JC : Je pense qu'il y a du stress et de la séparation ; en tant que culture de personnes, nous avons essayé de nous reconnecter, même jusqu'aux médias sociaux, mais c'est une version de la connexion qui ne fonctionne pas. Et je pense que les gens essaient de trouver des carrières significatives et utiles. Je pense que ce dont nous, en tant que peuple, avons envie, c'est la culture de la reconnexion à la nature et d'essayer de la comprendre et je pense que c'est ce qui se passe universellement ou autour de la planète. Il y a quelque chose qui surgit dans ces dernières générations que j'ai l'impression d'être beaucoup plus responsable et conscient de cela.

MC : Je le vois définitivement chez les jeunes. C'est vraiment merveilleux de voir leur passion. Le seul domaine où je le vois le plus est le secteur alimentaire, [où je suis] depuis longtemps maintenant. J'ai toujours fait le même style de nourriture, qui consiste essentiellement à maximiser la nutrition dans la cuisine avec différentes techniques, puis il s'agit de l'agriculteur et des changements qu'il apporte au sol. Je parle de ces choses ou je mets des recettes ou je fais des choses et puis ils suscitent de l'intérêt. Il semble que je vois cet intérêt devenir de plus en plus fort et de plus en plus fort, presque au point que vous pensez que vous mettez des choses là-bas et que vous vous dites, 'oh, ça ne doit pas être si génial' et puis ça vient Cela me fait penser qu'il y a une sorte de changement là-bas parce que ce qui auparavant aurait pu être complètement ignoré est maintenant visible.

Les incendies de forêt encadrent ce film. Je me demande comment vous faites face à la menace constante et à la peur de cela.

JC : Nous avons traversé cinq incendies de forêt qui nous ont entourés au cours des deux dernières années. Le premier couple était incroyablement terrifiant, car nous ne comprenions pas les règles d'engagement. Nous ne comprenions pas ce qui pouvait arriver. Maintenant, après l'avoir traversé et à quoi ressemble notre agriculture par rapport aux zones qui ont été gravement brûlées ou qui se sont échappées sans aucun problème, nous avons une meilleure évaluation d'au moins où nous en sommes. Tout est mauvais, mais ce n'est pas aussi terrifiant qu'avant. Nous nous sommes un peu mieux organisés. C'est quelque chose d'imprévisible, mais nous savons maintenant où nous allons mettre les animaux et des choses comme ça. Tout ce que je peux dire, c'est que ce n'est qu'une des nombreuses choses qui semblent arriver chaque année.
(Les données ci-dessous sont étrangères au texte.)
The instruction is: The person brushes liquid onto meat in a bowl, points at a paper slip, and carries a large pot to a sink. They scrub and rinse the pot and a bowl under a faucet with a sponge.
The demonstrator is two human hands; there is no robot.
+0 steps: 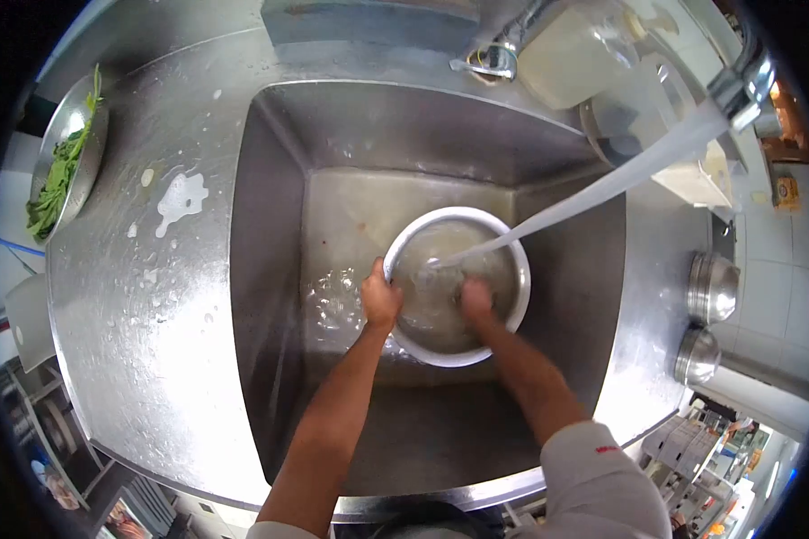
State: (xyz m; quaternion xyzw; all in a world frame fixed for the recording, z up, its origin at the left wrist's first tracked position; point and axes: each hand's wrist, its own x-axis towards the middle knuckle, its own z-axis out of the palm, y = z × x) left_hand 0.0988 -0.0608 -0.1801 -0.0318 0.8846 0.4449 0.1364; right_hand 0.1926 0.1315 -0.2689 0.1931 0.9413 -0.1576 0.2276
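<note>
A round metal pot (524,274) stands in the sink, with cloudy water inside. My left hand (382,298) is closed on the left side of its rim. Inside the pot, low on the right, is my right hand (476,296), smeared by motion; its fingers and anything in them cannot be made out. A stream of water (602,184) runs from the faucet (748,85) at the upper right and lands in the pot, left of my right hand.
The deep steel sink (270,269) has shallow water and bubbles on its floor. A colander (85,175) with leafy greens (63,175) sits far left. Foam (182,199) spots the left counter. A large plastic jug (575,54) stands behind right; metal bowls (712,287) are at right.
</note>
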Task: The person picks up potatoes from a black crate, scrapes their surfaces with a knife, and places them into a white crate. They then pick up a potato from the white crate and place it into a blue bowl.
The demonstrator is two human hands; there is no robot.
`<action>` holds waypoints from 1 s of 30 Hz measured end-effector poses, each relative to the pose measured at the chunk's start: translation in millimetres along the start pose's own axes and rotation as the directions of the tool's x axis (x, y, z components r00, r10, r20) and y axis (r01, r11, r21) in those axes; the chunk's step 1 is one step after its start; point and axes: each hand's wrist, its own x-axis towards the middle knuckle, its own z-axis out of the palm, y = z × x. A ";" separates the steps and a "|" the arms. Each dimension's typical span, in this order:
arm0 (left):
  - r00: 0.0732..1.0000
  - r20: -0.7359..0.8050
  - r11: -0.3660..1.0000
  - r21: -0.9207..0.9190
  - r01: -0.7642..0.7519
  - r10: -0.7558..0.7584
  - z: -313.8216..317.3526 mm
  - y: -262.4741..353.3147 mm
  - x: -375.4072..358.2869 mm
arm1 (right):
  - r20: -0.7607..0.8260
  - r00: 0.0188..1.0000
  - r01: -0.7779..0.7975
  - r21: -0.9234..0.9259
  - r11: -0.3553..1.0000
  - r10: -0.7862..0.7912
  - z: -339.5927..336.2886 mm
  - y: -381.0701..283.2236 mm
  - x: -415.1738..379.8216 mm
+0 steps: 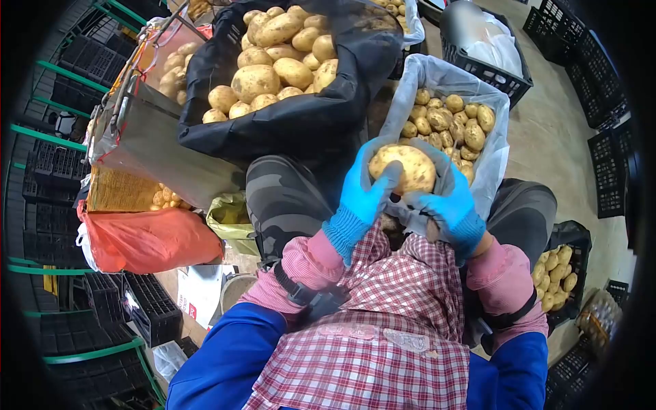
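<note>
One large potato (403,169), pale yellow with dark specks, is held between both hands above my lap. My left hand (365,195), in a blue and grey glove, grips its left side with the thumb across the front. On the right side, my right hand (447,201) in a matching glove closes around it, thumb near the lower edge. Just beyond the hands stands a crate lined with clear plastic (497,130), holding small potatoes (444,121). To its left, a crate lined with black cloth (273,133) is heaped with larger potatoes (256,80).
A red sack (150,239) and an olive bag (232,222) lie at the left. Black crates (147,307) stack along the left edge, others (605,171) at the right. Another potato crate (557,277) sits beside my right arm. A white bag (495,44) rests in a far crate.
</note>
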 end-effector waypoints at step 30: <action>0.957 -0.272 0.983 0.173 -0.058 0.105 -6.5 -1.4 6.6 | 0.021 0.971 -0.238 0.060 0.969 0.237 -10.1 16.7 -11.6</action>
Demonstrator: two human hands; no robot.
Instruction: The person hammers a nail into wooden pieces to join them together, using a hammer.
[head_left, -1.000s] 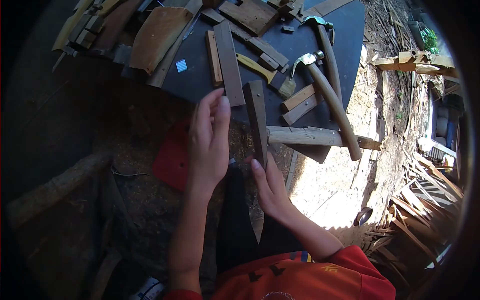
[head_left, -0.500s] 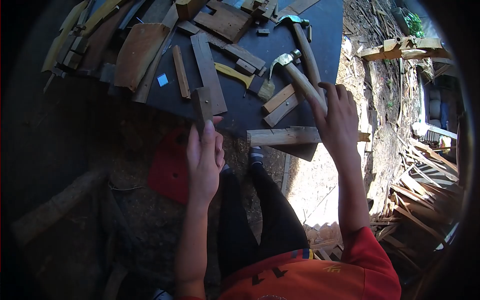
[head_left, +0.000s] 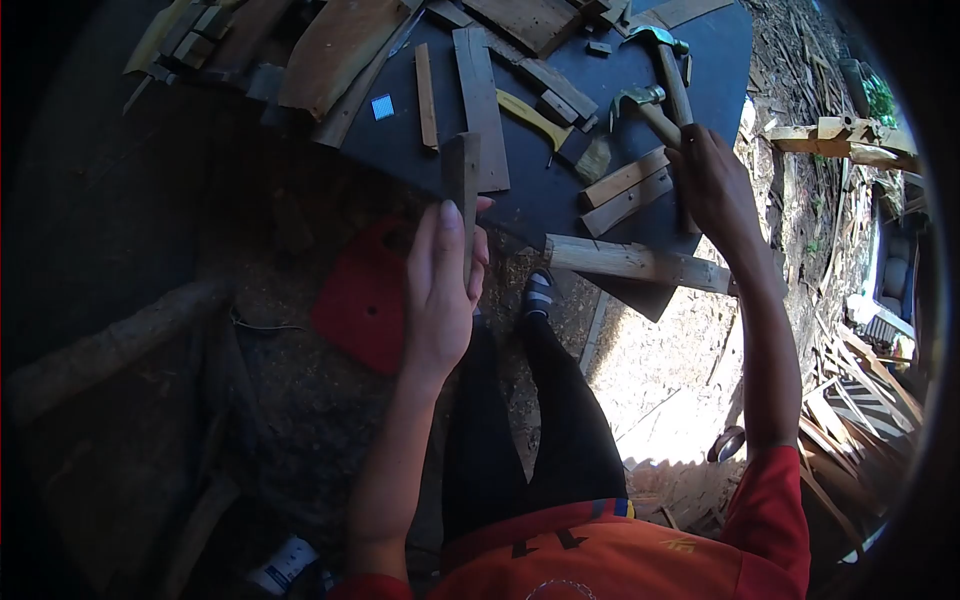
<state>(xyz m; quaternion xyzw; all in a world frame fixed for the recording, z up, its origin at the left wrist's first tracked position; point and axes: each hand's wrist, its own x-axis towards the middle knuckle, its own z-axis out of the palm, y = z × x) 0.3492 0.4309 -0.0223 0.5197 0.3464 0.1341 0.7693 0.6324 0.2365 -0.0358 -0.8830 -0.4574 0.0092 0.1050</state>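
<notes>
Nearest us are our red shirt [head_left: 620,565] and black trousers [head_left: 485,430], short of the table [head_left: 555,215]. Our left hand [head_left: 440,300] is up in front of the table's near edge, thumb and fingers clamped on a short piece of wood [head_left: 462,175] held upright, its top end overlapping the table in our view. Below the table's near edge, left of our feet, is a red seat [head_left: 365,300]. A thick wooden bar [head_left: 640,263] lies along the table's near right part and reaches out past its side.

At the table's right side, our right hand [head_left: 715,195] has just closed around the handle of the nearer hammer [head_left: 660,125]; we cannot tell whether its head touches the table. That change leaves both our hands occupied, one with wood and one with the tool. Two small blocks [head_left: 630,190] lie together on the table, just left of that hand.

Towards the table's middle are a yellow-handled brush [head_left: 535,120], a flat board [head_left: 482,110] and a thin strip [head_left: 427,95]. The other hammer [head_left: 675,85] is farther back, its handle passing behind our right hand. More boards [head_left: 530,22] lie at the table's far side.
</notes>
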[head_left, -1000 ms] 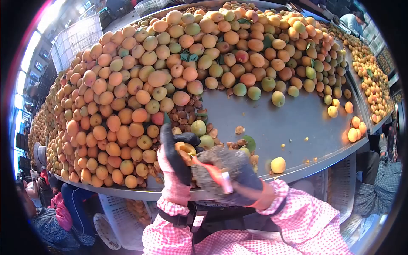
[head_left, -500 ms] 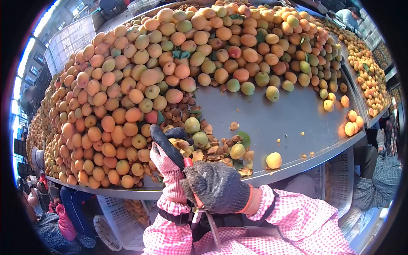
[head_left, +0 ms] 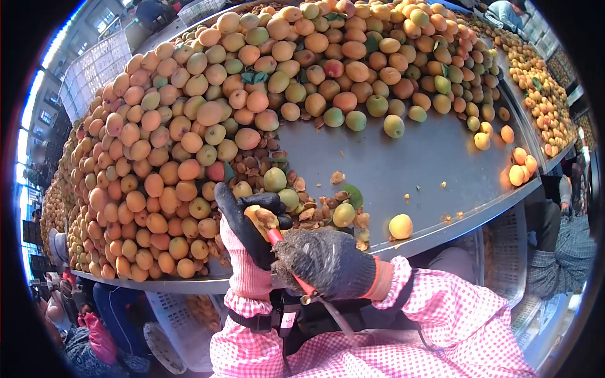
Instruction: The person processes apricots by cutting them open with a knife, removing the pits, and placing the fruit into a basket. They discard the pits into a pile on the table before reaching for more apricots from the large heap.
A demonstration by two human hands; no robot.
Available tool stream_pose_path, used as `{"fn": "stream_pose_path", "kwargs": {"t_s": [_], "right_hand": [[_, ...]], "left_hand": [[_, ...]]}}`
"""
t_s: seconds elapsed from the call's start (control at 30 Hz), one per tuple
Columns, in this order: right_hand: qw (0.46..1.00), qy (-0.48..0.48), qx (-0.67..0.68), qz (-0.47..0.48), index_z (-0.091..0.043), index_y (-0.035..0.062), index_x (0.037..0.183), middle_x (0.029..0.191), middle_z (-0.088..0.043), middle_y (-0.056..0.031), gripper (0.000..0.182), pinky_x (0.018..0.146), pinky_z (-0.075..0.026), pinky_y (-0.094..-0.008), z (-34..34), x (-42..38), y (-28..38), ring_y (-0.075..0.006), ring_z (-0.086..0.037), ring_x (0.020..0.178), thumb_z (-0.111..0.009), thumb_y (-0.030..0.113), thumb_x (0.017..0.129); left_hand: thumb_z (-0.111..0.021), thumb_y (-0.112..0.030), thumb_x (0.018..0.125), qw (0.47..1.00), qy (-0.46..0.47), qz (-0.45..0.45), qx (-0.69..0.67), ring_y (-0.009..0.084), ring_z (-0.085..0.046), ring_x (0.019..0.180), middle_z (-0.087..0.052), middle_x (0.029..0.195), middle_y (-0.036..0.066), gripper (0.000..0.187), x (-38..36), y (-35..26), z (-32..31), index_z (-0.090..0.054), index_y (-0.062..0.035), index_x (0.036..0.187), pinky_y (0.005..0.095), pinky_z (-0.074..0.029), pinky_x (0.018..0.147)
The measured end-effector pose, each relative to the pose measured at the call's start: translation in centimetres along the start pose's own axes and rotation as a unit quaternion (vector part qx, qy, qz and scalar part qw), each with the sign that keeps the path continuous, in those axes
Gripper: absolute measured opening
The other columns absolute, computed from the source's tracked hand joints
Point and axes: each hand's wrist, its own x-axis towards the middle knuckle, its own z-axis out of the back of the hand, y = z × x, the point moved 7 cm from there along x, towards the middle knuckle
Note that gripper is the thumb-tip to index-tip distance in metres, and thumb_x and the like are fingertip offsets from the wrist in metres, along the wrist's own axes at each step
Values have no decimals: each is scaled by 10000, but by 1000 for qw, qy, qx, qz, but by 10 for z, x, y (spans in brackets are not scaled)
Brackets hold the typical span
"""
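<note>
My left hand (head_left: 249, 223), in a black-and-pink glove, is closed around a split apricot (head_left: 263, 218) whose yellow flesh and brown middle show between thumb and fingers. My right hand (head_left: 328, 264), in a dark grey glove with an orange cuff, grips a red-handled tool (head_left: 304, 286). The tool's upper end reaches the apricot; a brass-coloured fitting and a pale strip like a hose trail from its lower end. Its working tip is hidden by the fruit. Beyond my hands lie brown apricot stones and scraps (head_left: 318, 213) with a few whole apricots (head_left: 344, 215).
Whole apricots (head_left: 189, 126) are heaped across the metal table (head_left: 378, 170), with a raised edge along its near side. One apricot (head_left: 401, 227) sits near that edge. White crates (head_left: 179, 321) stand below. Another person's sleeve (head_left: 564, 252) is at the right.
My view has shifted slightly. The apricot in my left hand shows more openly between the fingers, and my right hand has turned a little with the tool against it.
</note>
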Motion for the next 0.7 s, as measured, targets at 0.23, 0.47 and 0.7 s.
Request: {"fn": "stream_pose_path", "kwargs": {"t_s": [0.23, 0.47, 0.7], "right_hand": [[993, -23, -117, -14, -567, -50, 1058, 862, -567, -166, 394, 532, -477, -355, 4, 5, -3, -249, -592, 677, -623, 182, 745], [999, 30, -34, -28, -578, 7, 1079, 902, -597, -139, 406, 608, -501, -346, 7, 0, -4, -279, -621, 758, -677, 216, 745], [993, -45, -89, -56, -547, -35, 1125, 867, -597, -145, 409, 692, -515, -365, 7, -1, -16, -287, -611, 749, -641, 157, 776]], "left_hand": [[-467, -511, 905, 975, 32, 136, -174, 247, -609, 762, -603, 934, 167, 566, 2, 26, -4, -465, 2, 1144, 360, -528, 620], [-514, -442, 918, 976, 57, 129, -168, 217, -608, 645, -615, 857, 106, 389, 23, 47, 14, -574, -63, 984, 344, -520, 578], [-435, -588, 894, 990, 84, 68, -93, 200, -628, 634, -639, 863, 120, 667, 15, 40, 9, -599, 53, 976, 300, -540, 568]]}}
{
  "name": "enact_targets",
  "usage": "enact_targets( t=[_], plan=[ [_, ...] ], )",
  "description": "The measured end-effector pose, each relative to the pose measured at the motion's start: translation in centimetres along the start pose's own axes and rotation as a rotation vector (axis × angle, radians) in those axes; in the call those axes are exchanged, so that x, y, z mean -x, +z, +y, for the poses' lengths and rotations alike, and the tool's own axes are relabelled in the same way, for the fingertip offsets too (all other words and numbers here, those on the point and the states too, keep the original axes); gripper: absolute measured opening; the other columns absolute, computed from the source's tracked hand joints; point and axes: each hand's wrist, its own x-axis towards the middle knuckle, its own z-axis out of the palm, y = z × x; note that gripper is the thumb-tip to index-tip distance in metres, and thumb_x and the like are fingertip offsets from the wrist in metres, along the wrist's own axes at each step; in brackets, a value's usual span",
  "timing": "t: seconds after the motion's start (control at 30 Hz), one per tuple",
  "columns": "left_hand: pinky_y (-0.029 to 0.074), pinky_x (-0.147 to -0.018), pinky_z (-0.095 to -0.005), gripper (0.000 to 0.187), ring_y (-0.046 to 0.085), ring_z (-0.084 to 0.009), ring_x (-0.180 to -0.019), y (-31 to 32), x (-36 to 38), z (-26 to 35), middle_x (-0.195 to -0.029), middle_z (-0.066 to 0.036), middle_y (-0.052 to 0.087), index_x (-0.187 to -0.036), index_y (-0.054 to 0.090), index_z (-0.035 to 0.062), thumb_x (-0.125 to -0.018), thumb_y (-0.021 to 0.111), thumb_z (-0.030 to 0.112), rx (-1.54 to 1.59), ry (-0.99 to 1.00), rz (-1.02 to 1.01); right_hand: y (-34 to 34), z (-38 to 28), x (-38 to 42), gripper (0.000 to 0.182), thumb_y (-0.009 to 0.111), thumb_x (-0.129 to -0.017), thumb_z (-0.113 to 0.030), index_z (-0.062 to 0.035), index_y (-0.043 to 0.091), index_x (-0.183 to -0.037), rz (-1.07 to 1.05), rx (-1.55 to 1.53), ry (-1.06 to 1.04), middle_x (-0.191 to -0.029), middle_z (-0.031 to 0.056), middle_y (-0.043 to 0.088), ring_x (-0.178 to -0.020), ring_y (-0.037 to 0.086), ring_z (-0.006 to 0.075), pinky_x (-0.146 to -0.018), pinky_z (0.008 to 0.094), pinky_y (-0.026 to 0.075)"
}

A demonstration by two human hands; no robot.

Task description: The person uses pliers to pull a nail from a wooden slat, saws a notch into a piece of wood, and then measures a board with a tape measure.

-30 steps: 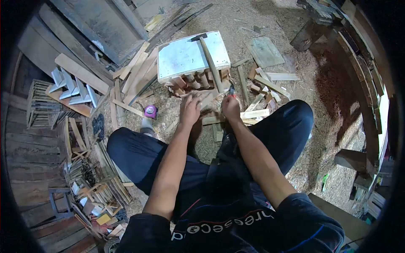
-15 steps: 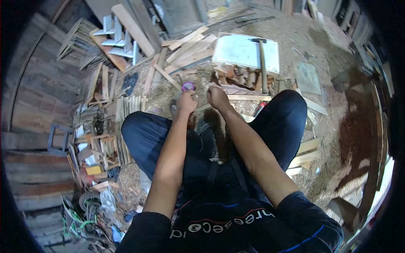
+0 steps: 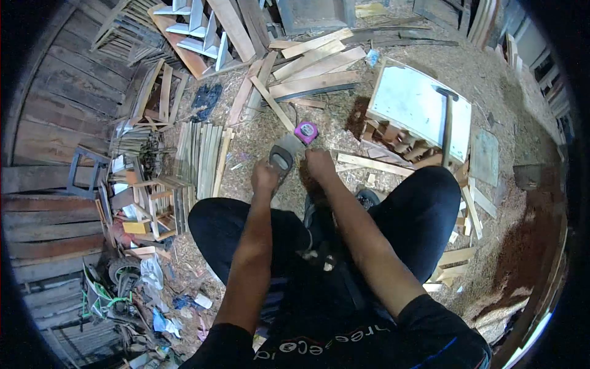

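My left hand is closed, just left of the grey handle of a handsaw on the ground. Whether its fingers touch the handle, or what they hold, I cannot make out. My right hand makes a fist below a purple tape measure; the inside of that fist is hidden. The tape measure lies beside the saw's blade, close to the end of a thin wooden strip.
A hammer rests on a white-topped wooden box with wooden pieces in its open side. Planks lie ahead, and slats stand at the left. A bicycle-like green frame sits lower left among litter.
The view has shifted, so the surroundings appear farther right and lower. Both hands have drawn back toward my body, the left one moving away from the tape measure to beside the saw handle.
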Motion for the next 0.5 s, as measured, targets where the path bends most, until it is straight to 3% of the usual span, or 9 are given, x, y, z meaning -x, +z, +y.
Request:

MC : J'aime beaucoup le fait qu'on le regarde dans le film. La réalité est que vous êtes en sécurité, mais vous n'êtes pas en sécurité. Oui, nous nous occupons des incendies de forêt, mais tout le monde partout est [traitant avec quelque chose.] Toute l'existence est un peu fragile, donc même si je n'aime pas être affecté par les incendies de forêt, je n'ai pas non plus aimé être affecté par les tornades à Atlanta ou autre c'est. C'est difficile, c'est dur, ça semble rampant, c'est effrayant ce qui s'est passé mais je veux toujours vivre ici.